Hooper was a little-known filmmaker of documentar­ies and TV commercial­s when he made his most famous work: 1974’s “The Texas Chain Saw Massacre.” He made it for less than $300,000 in his native Texas, and yet it became one the most influentia­l films in horror: a slasher film landmark.

Marketed as based on a true story, “Texas Chain Saw Massacre” is about a group of friends who encounter a family of cannibals in central Texas. The central villain, Leatherfac­e (played by Gunnar Hansen) was loosely based on serial killer Ed Gein, but the tale was otherwise fiction. Hooper, whose inspiratio­n struck while looking at chain saws in a department store, considered the film a political one — a kind of shock to ’70s malaise. The film’s cannibals are out of work, their slaughterh­ouse jobs having been replaced by technology.

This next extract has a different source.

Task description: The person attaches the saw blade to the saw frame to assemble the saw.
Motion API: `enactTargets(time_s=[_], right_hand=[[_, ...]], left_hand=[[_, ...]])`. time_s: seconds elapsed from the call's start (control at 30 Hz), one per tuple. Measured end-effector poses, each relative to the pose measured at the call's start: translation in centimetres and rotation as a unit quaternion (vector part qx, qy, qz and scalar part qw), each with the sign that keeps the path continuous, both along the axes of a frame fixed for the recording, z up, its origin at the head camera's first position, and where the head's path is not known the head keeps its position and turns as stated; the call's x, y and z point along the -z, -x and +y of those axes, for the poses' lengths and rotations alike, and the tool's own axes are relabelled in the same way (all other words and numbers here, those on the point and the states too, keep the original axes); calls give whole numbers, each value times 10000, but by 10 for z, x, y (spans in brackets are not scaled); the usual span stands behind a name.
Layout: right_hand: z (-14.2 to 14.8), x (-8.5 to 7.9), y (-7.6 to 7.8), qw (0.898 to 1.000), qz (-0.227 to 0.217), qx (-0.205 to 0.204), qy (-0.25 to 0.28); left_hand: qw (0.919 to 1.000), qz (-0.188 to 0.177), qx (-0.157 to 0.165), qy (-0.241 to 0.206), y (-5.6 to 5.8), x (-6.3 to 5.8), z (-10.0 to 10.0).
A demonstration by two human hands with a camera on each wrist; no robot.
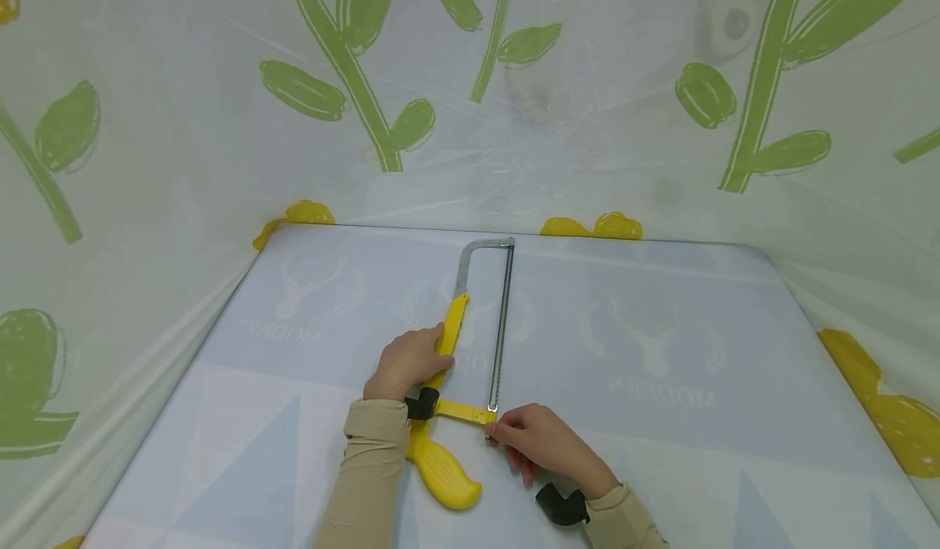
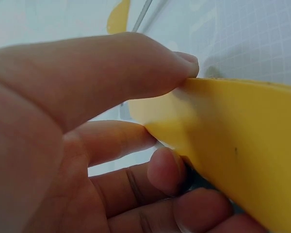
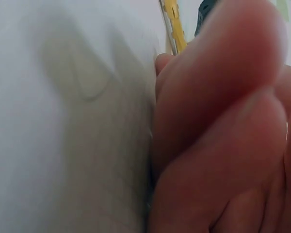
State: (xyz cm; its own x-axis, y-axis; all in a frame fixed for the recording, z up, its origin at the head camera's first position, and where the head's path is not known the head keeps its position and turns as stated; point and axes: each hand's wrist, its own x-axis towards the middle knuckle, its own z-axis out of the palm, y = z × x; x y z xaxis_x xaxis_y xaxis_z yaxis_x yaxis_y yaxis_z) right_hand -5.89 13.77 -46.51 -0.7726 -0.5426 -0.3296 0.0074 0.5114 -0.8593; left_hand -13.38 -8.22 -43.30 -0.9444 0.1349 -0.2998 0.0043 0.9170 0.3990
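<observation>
A hacksaw (image 1: 454, 320) lies on the table, its silver far end pointing away and its yellow handle (image 1: 444, 474) toward me. The blade (image 1: 503, 320) runs along the right side of the frame. My left hand (image 1: 410, 361) grips the yellow frame bar; in the left wrist view the thumb is on one edge of the yellow bar (image 2: 233, 131) and curled fingers are on the other. At the blade's near end, my right hand (image 1: 542, 443) pinches the small metal tensioning fitting, mostly covered by the fingertips. The right wrist view shows curled fingers (image 3: 218, 131), hiding the fitting.
The table (image 1: 661, 467) wears a pale cover with deer and triangle prints. Behind it and at both sides hangs a white sheet (image 1: 184, 125) with green leaves and yellow flowers. A black wrist strap (image 1: 561, 506) sits at the right wrist.
</observation>
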Motion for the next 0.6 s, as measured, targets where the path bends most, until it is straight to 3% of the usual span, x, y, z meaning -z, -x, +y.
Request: enactTargets(time_s=[0.6], right_hand=[[4, -3, 3, 9996, -209, -174, 18]], left_hand=[[10000, -8, -11, 8, 1, 1, -1]])
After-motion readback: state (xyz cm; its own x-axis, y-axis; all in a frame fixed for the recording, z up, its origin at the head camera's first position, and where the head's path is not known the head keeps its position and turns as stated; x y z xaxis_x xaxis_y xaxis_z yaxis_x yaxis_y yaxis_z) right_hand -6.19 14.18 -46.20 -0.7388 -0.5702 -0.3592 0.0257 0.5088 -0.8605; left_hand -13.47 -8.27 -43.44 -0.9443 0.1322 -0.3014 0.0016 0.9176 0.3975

“I had never seen anything like it and I wanted to see it myself,” said Hooper in 2014. “That was a driving force and my ability to pull the energy up out of myself to work that damn hard as I wanted to see it. the movie, I mean, as a finished picture. The energies are making a decision at a point.”

The film was controvers­ial. Several countries banned it, though the independen­t film — aided by its gory reputation and lightning-fast wordof-mouth — grossed $30.8 million, playing for eight years in drive-ins and theaters.